## EXERCISE PROMPT
When you reach the line in the listing below that contains "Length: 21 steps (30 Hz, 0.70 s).", begin returning lines exactly as written, and stop after the line that contains "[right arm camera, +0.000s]". Return no other lines.

## ENTRIES PROVIDED

○ ○ ○

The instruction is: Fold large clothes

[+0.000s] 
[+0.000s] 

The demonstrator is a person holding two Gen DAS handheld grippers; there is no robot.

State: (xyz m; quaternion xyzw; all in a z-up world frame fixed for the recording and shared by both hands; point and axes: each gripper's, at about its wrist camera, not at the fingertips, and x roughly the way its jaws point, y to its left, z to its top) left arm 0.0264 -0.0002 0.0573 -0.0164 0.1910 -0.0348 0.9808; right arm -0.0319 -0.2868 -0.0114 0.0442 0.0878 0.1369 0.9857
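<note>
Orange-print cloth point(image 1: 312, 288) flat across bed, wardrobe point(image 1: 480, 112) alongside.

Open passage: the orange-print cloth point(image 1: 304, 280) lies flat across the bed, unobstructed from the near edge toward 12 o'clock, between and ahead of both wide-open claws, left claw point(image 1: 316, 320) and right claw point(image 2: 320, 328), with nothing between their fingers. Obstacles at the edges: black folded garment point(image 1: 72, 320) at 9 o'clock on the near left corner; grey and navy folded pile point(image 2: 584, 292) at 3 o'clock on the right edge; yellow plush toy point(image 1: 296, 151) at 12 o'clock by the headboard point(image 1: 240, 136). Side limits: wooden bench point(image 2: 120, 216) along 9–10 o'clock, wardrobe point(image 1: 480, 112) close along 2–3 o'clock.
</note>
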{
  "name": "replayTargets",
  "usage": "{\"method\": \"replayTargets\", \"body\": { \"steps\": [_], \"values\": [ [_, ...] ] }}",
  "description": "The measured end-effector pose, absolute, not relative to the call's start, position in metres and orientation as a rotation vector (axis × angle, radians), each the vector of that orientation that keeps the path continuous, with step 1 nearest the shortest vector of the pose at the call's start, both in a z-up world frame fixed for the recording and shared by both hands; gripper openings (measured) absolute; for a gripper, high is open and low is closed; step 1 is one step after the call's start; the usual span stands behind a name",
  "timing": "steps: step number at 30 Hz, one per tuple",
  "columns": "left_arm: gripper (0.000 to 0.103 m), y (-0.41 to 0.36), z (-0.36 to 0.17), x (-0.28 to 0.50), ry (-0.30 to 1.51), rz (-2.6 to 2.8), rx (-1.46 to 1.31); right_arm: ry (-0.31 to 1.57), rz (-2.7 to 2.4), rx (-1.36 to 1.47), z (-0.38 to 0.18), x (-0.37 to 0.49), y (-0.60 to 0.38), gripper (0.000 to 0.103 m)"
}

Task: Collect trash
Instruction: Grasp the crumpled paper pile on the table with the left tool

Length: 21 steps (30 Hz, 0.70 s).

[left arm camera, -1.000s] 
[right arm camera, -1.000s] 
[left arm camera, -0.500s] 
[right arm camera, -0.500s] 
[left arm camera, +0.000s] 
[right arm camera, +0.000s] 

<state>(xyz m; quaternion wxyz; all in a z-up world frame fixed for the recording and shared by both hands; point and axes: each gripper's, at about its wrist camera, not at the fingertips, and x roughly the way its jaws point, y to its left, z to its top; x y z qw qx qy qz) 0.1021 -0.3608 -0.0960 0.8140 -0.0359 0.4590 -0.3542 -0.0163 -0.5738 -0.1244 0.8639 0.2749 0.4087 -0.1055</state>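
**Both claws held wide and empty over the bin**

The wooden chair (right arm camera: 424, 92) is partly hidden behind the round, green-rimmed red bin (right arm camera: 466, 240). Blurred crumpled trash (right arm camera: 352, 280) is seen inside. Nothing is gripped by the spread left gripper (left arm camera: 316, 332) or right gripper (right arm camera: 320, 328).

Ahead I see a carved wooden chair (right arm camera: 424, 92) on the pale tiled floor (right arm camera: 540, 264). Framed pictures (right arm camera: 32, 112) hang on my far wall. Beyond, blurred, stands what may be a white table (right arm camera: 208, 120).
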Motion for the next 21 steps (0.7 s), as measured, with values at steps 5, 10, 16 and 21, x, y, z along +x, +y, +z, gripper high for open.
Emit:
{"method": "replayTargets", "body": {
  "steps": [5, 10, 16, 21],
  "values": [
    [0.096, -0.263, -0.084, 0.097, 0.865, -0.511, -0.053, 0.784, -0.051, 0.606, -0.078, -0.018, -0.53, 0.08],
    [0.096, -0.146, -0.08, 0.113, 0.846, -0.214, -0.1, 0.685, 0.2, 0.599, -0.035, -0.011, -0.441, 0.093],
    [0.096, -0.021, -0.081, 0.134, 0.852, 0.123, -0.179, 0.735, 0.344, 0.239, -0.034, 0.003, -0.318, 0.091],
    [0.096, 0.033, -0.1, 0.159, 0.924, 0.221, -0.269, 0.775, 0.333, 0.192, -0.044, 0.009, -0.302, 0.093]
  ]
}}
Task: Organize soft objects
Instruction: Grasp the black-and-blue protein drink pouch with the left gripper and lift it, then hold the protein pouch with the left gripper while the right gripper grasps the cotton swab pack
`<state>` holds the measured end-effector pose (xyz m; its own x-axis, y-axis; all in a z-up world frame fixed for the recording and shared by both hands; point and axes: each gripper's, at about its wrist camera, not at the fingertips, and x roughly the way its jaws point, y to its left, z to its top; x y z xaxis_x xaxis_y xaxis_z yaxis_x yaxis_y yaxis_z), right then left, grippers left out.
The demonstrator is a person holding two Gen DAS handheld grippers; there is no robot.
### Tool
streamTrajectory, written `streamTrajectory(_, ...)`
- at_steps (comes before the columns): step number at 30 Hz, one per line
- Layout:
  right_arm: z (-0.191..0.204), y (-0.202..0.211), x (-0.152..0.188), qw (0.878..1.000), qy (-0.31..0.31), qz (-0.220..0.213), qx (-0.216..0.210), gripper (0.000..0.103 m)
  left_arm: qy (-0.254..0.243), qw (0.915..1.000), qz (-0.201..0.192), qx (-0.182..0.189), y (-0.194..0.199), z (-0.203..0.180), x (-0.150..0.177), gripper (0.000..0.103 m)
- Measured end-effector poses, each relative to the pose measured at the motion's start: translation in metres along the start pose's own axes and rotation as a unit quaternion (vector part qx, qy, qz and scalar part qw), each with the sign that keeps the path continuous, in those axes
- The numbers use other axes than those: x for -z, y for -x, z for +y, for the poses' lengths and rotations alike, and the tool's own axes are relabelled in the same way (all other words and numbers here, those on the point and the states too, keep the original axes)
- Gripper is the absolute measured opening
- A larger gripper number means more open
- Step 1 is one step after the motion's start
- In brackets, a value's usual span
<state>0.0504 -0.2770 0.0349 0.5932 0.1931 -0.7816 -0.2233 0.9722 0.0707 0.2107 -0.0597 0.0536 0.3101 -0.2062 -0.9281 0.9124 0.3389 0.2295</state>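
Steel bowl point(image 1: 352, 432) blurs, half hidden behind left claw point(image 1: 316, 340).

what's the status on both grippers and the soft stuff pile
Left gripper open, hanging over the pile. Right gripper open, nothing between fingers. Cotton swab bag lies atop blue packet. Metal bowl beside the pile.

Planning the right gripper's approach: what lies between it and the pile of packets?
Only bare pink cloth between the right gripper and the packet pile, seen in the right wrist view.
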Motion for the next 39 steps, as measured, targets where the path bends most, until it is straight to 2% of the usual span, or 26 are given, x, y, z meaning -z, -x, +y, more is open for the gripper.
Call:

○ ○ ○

## THE COMPLETED TASK
Length: 21 steps (30 Hz, 0.70 s).

[left arm camera, -1.000s] 
[right arm camera, -1.000s] 
[left arm camera, -0.500s] 
[right arm camera, -0.500s] 
[left arm camera, +0.000s] 
[right arm camera, +0.000s] 

With the output given, the exercise is complete.